The ripple effects hit classmates and teachers too: disrupted routines, behavioral flare-ups, and extra stress on staff already stretched thin.
Cost #4: The Mountain of Missed Minutes

Pittsburgh Public Schools identified over 600,000 special education service hours that roughly 2,200 students missed during the COVID-19 disruptions. The district has been scrambling to offer extra programs (from weekend retreats to tutoring sessions) to make up for the lost time. Despite these efforts, by late 2025 they had delivered just over 10% of the total hours they owed.
This example may be extreme (the pandemic was an extraordinary situation), but it underscores a universal truth: once service time is lost, it is incredibly hard and costly to recover.
There have been cases where multiple students in a district all missed their therapy minutes, resulting in a system-wide corrective action plan or class action settlements to fix the issue.
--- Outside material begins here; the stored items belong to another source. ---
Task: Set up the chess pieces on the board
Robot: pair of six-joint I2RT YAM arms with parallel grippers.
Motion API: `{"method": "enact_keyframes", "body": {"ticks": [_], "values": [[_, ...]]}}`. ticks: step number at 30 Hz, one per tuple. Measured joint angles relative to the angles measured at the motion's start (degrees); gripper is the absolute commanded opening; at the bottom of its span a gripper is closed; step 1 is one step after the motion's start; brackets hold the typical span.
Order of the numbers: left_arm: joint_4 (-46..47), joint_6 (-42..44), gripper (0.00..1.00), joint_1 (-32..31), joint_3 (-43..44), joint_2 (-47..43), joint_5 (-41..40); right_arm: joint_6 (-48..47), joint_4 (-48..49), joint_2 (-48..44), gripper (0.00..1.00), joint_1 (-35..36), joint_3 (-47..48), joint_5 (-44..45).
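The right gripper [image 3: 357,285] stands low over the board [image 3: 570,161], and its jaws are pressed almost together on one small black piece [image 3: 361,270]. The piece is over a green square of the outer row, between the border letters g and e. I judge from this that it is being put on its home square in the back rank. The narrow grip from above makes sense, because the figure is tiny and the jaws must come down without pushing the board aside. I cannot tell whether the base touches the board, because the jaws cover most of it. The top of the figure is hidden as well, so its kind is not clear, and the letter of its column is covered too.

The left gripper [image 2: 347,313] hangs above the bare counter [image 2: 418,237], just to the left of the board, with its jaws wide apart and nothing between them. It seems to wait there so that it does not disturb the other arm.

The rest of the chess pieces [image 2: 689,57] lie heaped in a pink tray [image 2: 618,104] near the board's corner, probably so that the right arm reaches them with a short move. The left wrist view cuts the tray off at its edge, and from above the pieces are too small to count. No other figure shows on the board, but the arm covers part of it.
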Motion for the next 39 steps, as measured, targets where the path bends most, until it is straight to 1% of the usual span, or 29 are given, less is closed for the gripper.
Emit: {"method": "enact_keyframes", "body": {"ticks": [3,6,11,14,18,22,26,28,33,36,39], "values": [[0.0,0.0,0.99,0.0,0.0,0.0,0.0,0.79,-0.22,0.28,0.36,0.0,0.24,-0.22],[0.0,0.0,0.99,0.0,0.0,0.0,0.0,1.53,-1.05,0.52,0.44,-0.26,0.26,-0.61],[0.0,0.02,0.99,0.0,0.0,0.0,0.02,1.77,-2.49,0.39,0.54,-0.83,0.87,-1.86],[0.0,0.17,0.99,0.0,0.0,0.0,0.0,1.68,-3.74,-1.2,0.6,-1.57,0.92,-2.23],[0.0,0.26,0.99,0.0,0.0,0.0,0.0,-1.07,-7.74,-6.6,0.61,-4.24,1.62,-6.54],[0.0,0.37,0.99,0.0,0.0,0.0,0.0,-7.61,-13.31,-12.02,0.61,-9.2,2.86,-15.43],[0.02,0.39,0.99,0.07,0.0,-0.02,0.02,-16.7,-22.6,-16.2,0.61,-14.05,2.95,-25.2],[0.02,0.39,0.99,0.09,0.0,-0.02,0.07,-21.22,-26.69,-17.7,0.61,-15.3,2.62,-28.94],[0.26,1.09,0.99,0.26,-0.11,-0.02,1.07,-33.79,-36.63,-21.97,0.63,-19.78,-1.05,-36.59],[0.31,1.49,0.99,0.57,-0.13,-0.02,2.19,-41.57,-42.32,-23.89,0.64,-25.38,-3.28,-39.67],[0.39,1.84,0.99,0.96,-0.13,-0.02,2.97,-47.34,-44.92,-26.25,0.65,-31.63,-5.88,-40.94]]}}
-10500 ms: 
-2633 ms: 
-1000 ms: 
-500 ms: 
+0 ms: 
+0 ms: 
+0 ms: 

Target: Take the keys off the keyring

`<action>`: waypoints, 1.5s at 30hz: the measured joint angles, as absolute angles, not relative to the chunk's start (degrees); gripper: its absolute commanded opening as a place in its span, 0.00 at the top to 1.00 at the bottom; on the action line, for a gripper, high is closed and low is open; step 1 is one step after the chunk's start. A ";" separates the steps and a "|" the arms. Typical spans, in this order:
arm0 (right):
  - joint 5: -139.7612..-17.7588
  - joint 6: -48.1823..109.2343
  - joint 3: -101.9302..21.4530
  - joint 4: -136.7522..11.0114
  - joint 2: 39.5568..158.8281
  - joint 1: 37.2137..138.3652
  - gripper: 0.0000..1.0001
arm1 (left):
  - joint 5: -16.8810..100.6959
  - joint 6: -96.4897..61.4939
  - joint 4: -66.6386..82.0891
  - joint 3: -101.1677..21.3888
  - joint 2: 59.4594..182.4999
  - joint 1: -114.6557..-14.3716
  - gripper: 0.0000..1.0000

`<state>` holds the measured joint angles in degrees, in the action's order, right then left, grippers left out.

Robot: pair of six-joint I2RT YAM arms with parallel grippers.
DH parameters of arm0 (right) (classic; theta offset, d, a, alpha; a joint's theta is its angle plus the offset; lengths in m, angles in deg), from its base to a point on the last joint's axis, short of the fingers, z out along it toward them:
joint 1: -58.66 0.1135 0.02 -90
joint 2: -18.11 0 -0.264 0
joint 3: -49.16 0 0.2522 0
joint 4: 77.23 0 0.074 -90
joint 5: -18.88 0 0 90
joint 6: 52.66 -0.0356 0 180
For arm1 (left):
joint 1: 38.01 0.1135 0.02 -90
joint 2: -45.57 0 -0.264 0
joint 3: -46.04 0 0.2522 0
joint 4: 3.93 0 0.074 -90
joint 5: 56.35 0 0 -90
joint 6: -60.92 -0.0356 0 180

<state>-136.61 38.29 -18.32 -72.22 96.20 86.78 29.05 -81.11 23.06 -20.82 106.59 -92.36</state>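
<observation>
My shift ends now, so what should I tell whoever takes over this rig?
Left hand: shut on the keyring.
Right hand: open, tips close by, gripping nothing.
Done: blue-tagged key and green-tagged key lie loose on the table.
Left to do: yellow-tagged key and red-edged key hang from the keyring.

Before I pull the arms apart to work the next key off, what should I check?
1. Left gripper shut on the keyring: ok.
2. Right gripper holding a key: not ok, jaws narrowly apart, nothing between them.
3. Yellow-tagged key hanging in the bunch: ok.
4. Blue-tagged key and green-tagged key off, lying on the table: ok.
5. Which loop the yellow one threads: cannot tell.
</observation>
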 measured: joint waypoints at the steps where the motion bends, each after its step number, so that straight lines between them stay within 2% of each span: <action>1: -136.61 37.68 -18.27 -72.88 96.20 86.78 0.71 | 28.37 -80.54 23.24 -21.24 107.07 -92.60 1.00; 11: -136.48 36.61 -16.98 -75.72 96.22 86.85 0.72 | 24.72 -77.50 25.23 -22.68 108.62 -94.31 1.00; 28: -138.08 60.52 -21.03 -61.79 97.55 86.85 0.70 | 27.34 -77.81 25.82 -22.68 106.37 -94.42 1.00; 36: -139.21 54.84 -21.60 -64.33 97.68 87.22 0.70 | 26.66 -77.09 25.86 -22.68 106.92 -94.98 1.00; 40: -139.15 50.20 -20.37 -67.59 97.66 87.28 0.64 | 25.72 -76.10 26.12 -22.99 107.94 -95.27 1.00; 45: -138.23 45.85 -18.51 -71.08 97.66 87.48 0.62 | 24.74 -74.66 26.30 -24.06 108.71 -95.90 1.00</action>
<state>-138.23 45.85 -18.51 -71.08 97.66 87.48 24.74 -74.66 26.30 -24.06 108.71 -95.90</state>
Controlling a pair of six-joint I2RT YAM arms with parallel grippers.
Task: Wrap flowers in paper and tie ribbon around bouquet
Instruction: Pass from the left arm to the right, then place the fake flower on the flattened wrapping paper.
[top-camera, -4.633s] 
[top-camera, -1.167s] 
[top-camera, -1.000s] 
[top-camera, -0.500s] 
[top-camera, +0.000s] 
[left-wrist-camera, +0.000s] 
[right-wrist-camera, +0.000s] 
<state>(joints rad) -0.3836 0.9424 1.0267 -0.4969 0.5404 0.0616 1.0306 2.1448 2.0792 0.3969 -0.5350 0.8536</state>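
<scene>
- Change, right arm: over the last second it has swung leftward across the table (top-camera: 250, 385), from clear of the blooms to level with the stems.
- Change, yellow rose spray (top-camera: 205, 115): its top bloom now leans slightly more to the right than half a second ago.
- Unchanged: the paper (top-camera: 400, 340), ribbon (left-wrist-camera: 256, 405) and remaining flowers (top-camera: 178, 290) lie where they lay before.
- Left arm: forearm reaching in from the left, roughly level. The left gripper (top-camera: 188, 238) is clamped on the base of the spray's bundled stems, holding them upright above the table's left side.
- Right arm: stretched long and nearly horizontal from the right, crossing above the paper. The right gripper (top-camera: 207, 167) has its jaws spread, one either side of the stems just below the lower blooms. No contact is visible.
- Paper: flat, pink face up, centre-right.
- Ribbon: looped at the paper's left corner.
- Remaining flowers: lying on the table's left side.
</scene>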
In each of these scenarios, the situation started with unfilled positions or absences, and ended with a heavy corrective workload and sometimes public embarrassment for the district.
The smarter play: stop the gap before it starts.
The Fix: Proactive Substitute Coverage
All these costs and risks are preventable. School districts can protect themselves and, more importantly, their students by having a safety net of specialized substitute coverage. Think of it as an insurance policy for IEP minutes, one that kicks in whenever a staff vacancy or absence threatens to derail services.
That’s exactly how Spindle works. Unlike generic substitute pools, Spindle’s network consists of experienced paraprofessionals, one-on-one aides, registered behavior technicians, school nurses, and other support staff who are trained to step into special education settings at a moment’s notice. It’s like having a bench of special teams players ready for when the game gets tough, except the “game” here is ensuring every student’s IEP is followed, every day.
What does proactive coverage look like in practice?
Instead of scrambling, administrators reach out to their specialist, and Spindle does the rest—keeping services, compliance, and learning on track. The payoff:
- IEP Compliance, 24/7. Stay aligned with IDEA and FAPE requirements; avoid non-compliance findings.
- Lower costs. It’s far cheaper to pay a qualified sub now than fund legal settlements later.
- Continuity for Students: Consistency is everything for student growth. With trained substitutes, students with IEPs continue to receive the support they need without interruption, leading to better academic and behavioral outcomes.
- Peace of Mind for Staff and Families: Teachers and therapists can take necessary leave or address emergencies without guilt, knowing their students are in good hands. Parents feel reassured that the school is meeting its commitments. Trust and communication improve all around.
Spindle’s model is a friendly, high-urgency approach to this challenge. By partnering with a specialized substitute service, districts flip the script from reactive to proactive. That shift not only saves a lot of stress, it could very well save the district thousands in the long run.
Final Thought: Make Every IEP Minute Count
The hidden costs of missed IEP minutes are anything but hidden. They surface as lawsuits, lost funds, and lost learning. But with proactive coverage, districts can flip the script—from reactive crisis management to reliable continuity.
Investing in the ability to cover every IEP service isn’t optional; it’s smart leadership. With Spindle’s specialized network, schools can keep their promises, protect their budgets, and—most importantly—ensure every student with an IEP gets the consistent support they deserve.